◆ What is needed: The answer must be one number: the count of lines in the data below that include "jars".

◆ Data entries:
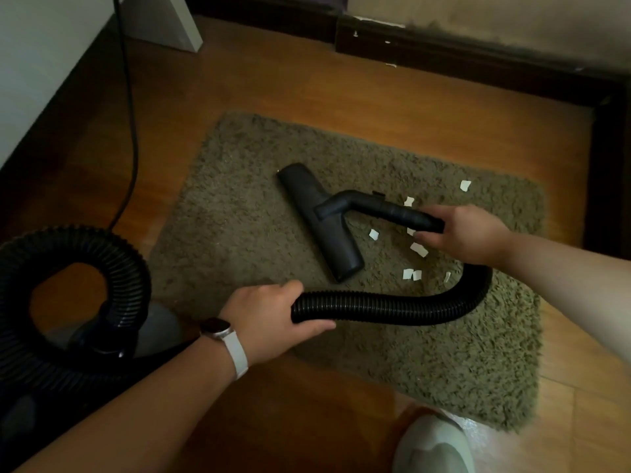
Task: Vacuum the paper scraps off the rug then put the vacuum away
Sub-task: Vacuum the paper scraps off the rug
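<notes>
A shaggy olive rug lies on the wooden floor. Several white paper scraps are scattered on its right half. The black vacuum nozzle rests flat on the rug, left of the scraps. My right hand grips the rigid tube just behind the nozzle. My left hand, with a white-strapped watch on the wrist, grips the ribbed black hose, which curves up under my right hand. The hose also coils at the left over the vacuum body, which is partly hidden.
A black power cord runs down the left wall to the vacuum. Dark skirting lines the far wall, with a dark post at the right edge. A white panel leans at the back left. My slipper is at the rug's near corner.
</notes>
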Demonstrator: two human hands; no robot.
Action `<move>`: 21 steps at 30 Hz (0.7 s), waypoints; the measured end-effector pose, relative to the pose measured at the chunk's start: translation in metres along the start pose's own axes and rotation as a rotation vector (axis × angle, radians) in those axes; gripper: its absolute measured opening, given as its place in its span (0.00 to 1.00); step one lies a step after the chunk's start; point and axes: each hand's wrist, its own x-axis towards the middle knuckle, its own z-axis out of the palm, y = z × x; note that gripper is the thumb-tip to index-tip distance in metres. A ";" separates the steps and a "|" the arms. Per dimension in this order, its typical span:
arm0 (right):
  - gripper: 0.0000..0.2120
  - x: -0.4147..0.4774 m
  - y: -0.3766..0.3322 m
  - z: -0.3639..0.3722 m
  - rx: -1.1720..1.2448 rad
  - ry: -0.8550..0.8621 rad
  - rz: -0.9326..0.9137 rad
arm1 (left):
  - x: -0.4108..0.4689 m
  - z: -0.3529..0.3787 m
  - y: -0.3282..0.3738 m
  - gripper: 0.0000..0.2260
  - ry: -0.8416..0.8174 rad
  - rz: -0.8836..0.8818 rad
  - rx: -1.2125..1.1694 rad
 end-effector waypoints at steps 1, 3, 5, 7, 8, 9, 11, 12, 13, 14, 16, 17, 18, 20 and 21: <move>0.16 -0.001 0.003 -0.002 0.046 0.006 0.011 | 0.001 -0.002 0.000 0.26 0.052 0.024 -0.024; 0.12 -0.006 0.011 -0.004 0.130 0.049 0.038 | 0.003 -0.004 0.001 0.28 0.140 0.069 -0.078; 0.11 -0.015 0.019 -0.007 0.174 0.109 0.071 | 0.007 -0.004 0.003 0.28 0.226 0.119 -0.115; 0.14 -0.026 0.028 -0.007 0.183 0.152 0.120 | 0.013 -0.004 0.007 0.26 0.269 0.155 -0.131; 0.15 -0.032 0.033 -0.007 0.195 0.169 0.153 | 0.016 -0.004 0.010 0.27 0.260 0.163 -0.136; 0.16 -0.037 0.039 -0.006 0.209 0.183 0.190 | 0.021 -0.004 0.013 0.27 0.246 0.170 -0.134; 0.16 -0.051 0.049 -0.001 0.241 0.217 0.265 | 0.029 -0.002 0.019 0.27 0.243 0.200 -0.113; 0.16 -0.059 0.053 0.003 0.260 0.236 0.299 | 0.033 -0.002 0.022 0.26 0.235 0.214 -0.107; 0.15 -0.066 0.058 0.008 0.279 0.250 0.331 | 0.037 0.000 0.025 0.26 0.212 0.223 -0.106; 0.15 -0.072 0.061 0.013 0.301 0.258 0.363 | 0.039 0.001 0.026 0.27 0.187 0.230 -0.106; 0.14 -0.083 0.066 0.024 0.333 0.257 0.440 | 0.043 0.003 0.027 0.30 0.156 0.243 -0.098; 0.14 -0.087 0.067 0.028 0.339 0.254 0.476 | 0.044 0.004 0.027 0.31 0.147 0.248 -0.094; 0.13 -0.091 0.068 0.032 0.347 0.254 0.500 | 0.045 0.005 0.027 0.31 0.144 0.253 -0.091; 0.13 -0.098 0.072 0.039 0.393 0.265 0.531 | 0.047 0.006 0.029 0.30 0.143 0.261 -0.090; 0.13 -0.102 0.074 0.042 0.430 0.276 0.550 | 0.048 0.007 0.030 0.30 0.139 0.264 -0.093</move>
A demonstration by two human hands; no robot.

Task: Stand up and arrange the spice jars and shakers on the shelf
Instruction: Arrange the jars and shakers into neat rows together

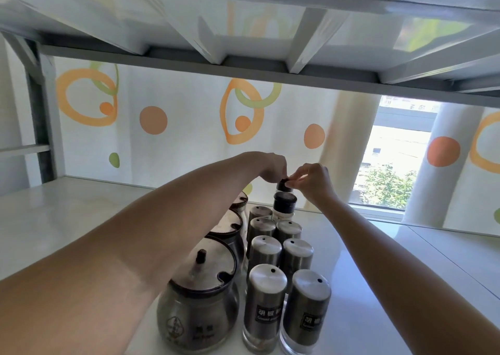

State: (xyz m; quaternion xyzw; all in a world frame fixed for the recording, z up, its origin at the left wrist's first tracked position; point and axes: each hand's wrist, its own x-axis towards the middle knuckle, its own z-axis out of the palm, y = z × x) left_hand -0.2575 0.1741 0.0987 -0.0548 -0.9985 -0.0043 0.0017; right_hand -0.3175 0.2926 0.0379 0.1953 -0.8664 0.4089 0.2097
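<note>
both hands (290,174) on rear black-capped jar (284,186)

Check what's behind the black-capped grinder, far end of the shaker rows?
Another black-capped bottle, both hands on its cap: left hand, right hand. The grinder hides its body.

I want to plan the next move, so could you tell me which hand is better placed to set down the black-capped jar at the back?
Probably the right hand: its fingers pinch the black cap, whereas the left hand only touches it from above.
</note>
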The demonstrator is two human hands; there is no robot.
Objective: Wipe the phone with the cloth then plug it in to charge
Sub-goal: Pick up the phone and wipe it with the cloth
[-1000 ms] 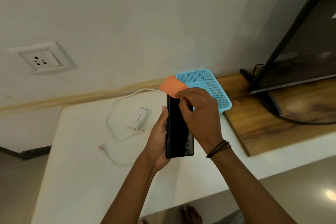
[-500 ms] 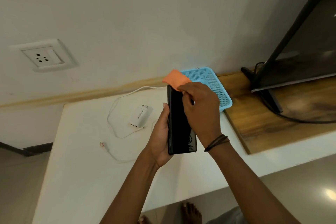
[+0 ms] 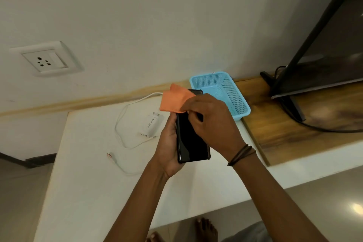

◆ Written solution: 2